-- Records for this task follows --

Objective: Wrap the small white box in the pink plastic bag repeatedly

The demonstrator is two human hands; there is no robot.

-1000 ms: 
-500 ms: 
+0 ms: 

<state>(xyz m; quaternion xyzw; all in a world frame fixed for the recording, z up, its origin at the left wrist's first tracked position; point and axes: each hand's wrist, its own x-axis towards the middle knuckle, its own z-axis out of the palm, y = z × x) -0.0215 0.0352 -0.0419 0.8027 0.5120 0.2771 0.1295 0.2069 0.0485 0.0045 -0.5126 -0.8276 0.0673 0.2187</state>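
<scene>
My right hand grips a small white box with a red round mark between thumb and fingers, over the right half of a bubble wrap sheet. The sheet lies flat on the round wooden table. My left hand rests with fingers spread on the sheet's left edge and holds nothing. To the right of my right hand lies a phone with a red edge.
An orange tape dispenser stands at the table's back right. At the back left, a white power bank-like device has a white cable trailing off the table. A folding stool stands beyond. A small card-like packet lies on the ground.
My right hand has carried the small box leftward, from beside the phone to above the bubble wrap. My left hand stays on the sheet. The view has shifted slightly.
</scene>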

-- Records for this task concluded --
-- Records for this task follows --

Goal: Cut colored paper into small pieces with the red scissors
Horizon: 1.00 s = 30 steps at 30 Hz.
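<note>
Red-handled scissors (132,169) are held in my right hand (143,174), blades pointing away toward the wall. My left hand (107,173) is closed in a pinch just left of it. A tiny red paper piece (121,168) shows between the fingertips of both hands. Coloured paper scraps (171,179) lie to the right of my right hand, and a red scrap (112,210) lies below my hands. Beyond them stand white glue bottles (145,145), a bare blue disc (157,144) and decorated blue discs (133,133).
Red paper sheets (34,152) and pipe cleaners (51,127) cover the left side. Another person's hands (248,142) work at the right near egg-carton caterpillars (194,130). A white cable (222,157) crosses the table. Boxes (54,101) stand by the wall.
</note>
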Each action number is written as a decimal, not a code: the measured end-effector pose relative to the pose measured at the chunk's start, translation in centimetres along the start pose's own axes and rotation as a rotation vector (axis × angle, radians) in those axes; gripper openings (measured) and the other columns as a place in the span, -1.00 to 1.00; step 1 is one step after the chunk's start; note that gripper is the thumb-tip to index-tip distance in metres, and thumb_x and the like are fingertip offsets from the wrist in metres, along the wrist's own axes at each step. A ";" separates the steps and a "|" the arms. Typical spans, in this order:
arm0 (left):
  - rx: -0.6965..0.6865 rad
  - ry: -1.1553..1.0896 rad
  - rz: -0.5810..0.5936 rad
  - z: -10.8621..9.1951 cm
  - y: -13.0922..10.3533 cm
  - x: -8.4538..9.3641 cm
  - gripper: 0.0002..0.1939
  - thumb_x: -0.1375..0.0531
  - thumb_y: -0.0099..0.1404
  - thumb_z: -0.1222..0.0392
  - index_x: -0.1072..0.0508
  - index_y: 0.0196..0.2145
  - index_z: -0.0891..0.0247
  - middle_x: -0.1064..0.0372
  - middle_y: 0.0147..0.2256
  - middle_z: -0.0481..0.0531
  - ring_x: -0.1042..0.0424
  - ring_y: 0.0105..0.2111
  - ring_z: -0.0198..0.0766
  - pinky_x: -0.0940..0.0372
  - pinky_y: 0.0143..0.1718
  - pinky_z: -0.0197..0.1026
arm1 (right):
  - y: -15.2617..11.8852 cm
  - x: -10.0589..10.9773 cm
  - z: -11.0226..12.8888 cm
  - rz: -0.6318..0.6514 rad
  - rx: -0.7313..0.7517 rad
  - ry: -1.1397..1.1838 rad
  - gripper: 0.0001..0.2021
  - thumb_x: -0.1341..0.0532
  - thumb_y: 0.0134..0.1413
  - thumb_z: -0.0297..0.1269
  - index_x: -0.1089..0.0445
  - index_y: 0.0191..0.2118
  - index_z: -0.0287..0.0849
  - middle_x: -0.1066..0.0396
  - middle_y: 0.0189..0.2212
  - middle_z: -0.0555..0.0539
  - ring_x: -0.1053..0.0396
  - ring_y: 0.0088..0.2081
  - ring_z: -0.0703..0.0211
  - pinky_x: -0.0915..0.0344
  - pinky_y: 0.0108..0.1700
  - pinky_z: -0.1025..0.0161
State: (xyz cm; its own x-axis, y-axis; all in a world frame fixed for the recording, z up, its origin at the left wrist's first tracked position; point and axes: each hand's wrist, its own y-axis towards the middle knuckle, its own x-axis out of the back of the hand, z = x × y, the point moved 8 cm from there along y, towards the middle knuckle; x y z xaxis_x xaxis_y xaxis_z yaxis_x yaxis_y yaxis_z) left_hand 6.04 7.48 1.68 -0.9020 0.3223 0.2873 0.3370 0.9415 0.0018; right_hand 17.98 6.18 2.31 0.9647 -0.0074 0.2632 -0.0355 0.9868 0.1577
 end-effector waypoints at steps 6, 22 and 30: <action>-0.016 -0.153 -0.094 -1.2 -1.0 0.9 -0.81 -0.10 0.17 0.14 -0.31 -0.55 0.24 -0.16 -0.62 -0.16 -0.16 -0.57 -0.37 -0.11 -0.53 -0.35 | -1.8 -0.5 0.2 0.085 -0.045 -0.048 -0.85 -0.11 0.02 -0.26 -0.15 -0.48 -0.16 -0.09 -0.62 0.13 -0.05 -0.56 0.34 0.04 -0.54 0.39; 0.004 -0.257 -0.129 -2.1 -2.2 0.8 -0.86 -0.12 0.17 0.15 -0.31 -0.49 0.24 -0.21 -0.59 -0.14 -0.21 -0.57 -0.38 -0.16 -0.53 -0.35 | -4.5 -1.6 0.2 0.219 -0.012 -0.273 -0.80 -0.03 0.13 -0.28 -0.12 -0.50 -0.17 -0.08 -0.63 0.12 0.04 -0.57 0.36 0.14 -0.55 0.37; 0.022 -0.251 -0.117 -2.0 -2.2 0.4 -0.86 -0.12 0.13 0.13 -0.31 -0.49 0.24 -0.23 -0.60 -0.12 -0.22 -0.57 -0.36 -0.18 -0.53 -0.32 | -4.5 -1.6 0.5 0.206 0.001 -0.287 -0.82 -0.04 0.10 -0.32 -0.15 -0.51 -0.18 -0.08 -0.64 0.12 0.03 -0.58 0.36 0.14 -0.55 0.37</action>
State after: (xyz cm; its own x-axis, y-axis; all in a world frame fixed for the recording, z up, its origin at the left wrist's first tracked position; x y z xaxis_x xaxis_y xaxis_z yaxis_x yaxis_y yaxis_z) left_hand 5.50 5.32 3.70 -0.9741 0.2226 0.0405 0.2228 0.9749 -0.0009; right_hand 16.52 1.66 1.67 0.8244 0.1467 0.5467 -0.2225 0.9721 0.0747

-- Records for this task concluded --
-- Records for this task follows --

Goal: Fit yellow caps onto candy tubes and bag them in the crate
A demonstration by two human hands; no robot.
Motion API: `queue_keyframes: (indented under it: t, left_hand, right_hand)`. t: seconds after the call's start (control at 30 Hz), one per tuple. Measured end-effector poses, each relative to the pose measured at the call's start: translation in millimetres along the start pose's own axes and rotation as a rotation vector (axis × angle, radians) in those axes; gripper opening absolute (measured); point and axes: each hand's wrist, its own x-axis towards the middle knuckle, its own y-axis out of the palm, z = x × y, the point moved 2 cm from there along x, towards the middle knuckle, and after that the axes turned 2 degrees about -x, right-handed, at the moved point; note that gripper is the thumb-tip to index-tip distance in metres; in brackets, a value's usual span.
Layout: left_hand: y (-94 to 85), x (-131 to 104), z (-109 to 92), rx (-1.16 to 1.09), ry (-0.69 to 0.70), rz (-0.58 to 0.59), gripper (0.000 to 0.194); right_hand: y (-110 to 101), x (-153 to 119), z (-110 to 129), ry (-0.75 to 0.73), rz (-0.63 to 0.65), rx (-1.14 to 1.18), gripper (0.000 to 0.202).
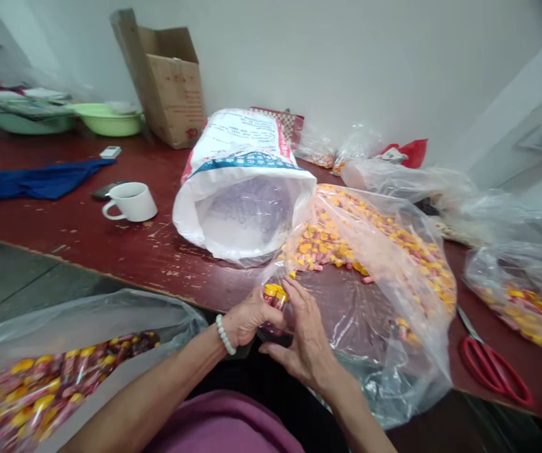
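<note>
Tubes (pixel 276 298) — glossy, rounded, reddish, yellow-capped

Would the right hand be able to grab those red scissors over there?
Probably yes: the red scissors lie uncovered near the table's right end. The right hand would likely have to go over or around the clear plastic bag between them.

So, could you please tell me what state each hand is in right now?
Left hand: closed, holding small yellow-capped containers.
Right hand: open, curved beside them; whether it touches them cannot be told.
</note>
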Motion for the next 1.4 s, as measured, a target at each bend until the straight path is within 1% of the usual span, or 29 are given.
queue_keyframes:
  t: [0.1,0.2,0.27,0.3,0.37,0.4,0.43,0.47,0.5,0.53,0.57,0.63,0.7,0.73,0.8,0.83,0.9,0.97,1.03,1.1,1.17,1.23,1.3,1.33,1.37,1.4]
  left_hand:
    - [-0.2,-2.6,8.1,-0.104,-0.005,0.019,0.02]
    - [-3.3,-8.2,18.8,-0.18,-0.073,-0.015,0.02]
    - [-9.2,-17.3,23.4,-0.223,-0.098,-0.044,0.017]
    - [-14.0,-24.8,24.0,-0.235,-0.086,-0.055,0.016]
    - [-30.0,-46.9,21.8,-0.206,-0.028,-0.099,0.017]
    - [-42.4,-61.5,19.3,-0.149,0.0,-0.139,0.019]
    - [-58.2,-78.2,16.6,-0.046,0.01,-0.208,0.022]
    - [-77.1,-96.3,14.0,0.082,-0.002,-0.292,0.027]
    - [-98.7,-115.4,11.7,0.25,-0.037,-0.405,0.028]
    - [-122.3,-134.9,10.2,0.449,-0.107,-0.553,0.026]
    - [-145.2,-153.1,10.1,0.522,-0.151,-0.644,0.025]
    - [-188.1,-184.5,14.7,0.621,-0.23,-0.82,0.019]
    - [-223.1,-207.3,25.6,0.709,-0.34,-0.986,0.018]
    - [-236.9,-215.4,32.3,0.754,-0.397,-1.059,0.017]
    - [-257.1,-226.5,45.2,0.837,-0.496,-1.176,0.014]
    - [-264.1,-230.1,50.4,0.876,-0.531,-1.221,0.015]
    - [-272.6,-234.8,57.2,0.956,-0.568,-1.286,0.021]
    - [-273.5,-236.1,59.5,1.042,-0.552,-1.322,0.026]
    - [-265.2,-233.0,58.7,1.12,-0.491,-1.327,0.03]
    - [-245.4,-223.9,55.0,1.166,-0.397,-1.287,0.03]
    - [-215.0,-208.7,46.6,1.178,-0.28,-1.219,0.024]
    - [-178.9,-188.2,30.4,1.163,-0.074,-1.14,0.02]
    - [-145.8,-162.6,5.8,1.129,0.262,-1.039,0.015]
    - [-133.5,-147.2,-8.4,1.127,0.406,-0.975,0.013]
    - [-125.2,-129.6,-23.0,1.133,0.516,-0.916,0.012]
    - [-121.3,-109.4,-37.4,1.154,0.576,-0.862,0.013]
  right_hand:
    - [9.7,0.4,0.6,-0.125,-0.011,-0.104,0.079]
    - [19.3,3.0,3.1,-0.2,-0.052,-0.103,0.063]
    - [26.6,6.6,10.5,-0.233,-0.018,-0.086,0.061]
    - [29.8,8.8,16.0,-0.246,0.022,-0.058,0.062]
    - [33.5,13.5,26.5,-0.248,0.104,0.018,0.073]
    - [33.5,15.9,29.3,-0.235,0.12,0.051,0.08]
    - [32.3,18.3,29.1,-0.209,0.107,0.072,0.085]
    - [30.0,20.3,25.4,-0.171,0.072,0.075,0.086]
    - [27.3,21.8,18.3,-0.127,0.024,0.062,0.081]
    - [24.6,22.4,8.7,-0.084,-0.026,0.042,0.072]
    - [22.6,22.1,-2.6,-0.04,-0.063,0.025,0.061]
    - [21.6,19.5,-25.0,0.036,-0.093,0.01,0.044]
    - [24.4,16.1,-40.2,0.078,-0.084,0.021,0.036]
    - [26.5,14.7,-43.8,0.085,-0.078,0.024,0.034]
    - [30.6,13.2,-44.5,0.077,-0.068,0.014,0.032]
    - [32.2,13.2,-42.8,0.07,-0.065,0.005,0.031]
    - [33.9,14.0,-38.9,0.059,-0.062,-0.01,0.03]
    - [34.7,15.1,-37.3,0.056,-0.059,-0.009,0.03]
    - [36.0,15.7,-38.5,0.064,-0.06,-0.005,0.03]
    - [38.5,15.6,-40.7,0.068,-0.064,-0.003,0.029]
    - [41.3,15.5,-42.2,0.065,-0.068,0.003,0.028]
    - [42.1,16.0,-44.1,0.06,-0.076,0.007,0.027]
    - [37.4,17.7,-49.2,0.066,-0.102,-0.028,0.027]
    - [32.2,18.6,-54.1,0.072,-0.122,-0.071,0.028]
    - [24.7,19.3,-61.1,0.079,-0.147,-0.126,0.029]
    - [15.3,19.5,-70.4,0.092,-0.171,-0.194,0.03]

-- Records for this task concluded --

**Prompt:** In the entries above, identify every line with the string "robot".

**Task answer:**
The demonstrator is two human hands; there is no robot.
A demonstration by two human hands; no robot.

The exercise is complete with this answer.